Ideally, we would have preferred to compare expression profiles from patients with CL/P with samples from normal children at comparable ages, but this was unfortunately not available to us. Thus, it is not possible from the present study to determine which cleft types have up- or downregulated gene expression patterns compared to normal children, merely expression differences were detected.

Our GeneChip analysis identified 11 genes differentially expressed in palate tissue from CP and CLP (CD14 antigen, PRG1, Immunoglobulin lambda constant 2, SPP1, CXCR4, AMPD2, Regeneration associated muscle protease, Hypothetical protein MGC27165, Immunoglobulin kappa constant, Likely ortholog of rat vacuole membrane protein 1, Hypothetical protein LOC124773) (Table 1) and 19 genes differentially expressed in the lip tissue from CL and CLP (BST2, SPEN, DIO2, COX7A1, BTN3A3, CRYAB, gb:M27487, gb:AA770596, HLA-DQA1, HSPB6, PACN3, EGFL6, CASQ1, gb:AF116709, NFIX, UHMK1, CMYA1, Hypothetical protein MGC34032, EHBP1L1) (Table 2).

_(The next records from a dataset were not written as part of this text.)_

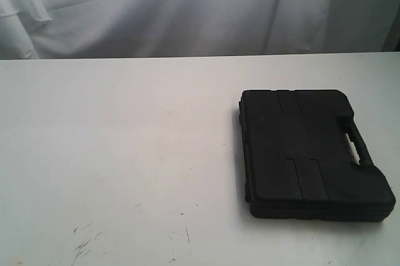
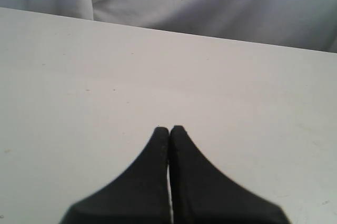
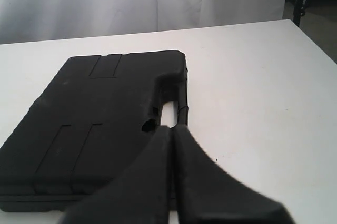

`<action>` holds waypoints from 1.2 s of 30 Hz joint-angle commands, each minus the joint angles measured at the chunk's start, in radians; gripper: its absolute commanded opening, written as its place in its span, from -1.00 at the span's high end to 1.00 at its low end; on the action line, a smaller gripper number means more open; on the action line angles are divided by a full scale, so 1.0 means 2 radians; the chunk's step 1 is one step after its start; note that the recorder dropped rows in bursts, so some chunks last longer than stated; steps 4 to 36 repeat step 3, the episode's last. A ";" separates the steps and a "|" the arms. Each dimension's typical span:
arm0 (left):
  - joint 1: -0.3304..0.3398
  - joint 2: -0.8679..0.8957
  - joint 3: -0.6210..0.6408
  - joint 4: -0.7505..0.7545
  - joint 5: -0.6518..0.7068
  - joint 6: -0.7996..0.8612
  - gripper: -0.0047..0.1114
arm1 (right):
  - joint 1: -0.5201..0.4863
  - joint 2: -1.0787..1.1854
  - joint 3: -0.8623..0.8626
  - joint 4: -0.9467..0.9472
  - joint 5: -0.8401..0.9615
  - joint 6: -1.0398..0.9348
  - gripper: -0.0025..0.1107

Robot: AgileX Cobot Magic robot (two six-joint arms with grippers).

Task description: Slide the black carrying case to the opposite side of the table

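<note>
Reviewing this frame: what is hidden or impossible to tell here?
- Exterior view: neither end effector is in frame; only the black case and table show.
- Right wrist view: the right end effector covers the near end of the handle; contact cannot be told.
- Left wrist view: case outside the frame; only the left end effector and table show.

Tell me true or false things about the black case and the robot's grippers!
1. The black carrying case lies flat on the table. True.
2. The case is open. False: it is closed.
3. The left gripper is shut and empty. True.
4. The right gripper grips the case's handle. False: it is shut on nothing; the exterior view shows no gripper at the handle.
5. The case sits at the left of the exterior view. False: at the right.
</note>
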 commanded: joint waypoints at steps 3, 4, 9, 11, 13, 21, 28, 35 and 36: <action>0.002 -0.002 0.002 0.000 -0.003 -0.001 0.92 | -0.004 -0.002 0.002 -0.006 0.000 -0.002 0.96; 0.002 -0.002 0.002 0.000 -0.003 -0.001 0.92 | -0.004 -0.002 0.002 -0.006 0.000 -0.002 0.96; 0.002 -0.002 0.002 0.000 -0.003 -0.001 0.92 | -0.004 -0.002 0.002 -0.006 0.000 -0.002 0.96; 0.002 -0.002 0.002 0.000 -0.003 -0.001 0.92 | -0.004 -0.002 0.002 -0.006 0.000 -0.002 0.96; 0.002 -0.002 0.002 0.000 -0.003 -0.001 0.92 | -0.004 -0.002 0.002 -0.006 0.000 -0.002 0.96; 0.002 -0.002 0.002 0.000 -0.003 -0.001 0.92 | -0.004 -0.002 0.002 -0.006 0.000 -0.002 0.96; 0.002 -0.002 0.002 0.000 -0.003 -0.001 0.92 | -0.004 -0.002 0.002 -0.006 0.000 -0.002 0.96; 0.002 -0.002 0.002 0.000 -0.003 -0.001 0.92 | -0.004 -0.002 0.002 -0.006 0.000 -0.002 0.96; 0.002 -0.002 0.002 0.000 -0.003 -0.001 0.92 | -0.004 -0.002 0.002 -0.006 0.000 -0.002 0.96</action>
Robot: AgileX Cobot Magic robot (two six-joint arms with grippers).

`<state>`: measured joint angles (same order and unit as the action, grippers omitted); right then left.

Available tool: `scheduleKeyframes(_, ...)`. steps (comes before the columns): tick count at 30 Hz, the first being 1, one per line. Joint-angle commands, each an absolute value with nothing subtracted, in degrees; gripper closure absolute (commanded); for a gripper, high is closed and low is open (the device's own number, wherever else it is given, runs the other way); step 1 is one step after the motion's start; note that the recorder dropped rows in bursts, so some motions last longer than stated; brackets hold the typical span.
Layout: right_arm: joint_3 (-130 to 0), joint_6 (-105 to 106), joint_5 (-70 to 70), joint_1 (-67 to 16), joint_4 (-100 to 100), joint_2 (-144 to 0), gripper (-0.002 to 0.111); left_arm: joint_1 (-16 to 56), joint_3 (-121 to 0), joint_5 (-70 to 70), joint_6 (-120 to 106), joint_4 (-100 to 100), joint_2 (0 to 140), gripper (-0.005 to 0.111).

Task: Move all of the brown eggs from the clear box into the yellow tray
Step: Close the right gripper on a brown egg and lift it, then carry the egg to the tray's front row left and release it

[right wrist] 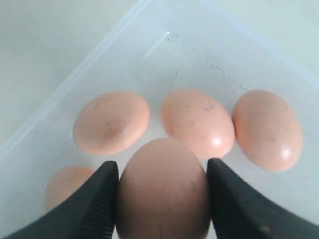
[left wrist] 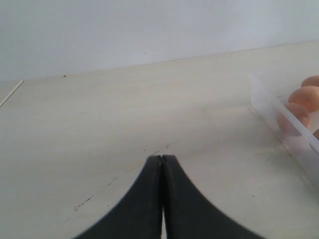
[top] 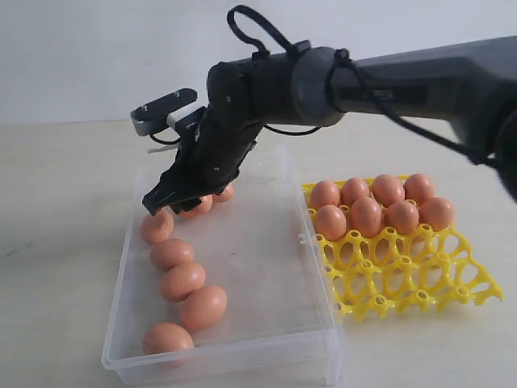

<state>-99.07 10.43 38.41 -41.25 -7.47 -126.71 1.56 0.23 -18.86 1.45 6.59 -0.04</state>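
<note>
The exterior view looks from in front of the worktop (top: 65,178) and somewhat above it. It faces a pale wall (top: 81,48) from far enough back to take in the whole clear box (top: 234,347) and the yellow tray (top: 404,279) beside it. The left wrist view sits low over the bare worktop and looks along it toward the wall, past the left gripper (left wrist: 161,158). It catches one side of the clear box with a few brown eggs (left wrist: 305,97) behind it. The right wrist view looks steeply down into the box from very near, with the right gripper (right wrist: 163,166) and one brown egg (right wrist: 162,199) between its fingers filling the foreground. All three views share the box.
</note>
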Motion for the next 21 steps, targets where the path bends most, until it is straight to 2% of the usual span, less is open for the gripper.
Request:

In the palate tissue all genes, except Regeneration associated muscle protease, were higher expressed in patients with CLP than CP and in the lip tissue all genes, except Hypothetical protein MGC34032, were higher expressed in patients with CL than CLP. The reason for these skewed results is unclear, but a possible explanation may be that the genes or some of them are working in a mutual biological pathway.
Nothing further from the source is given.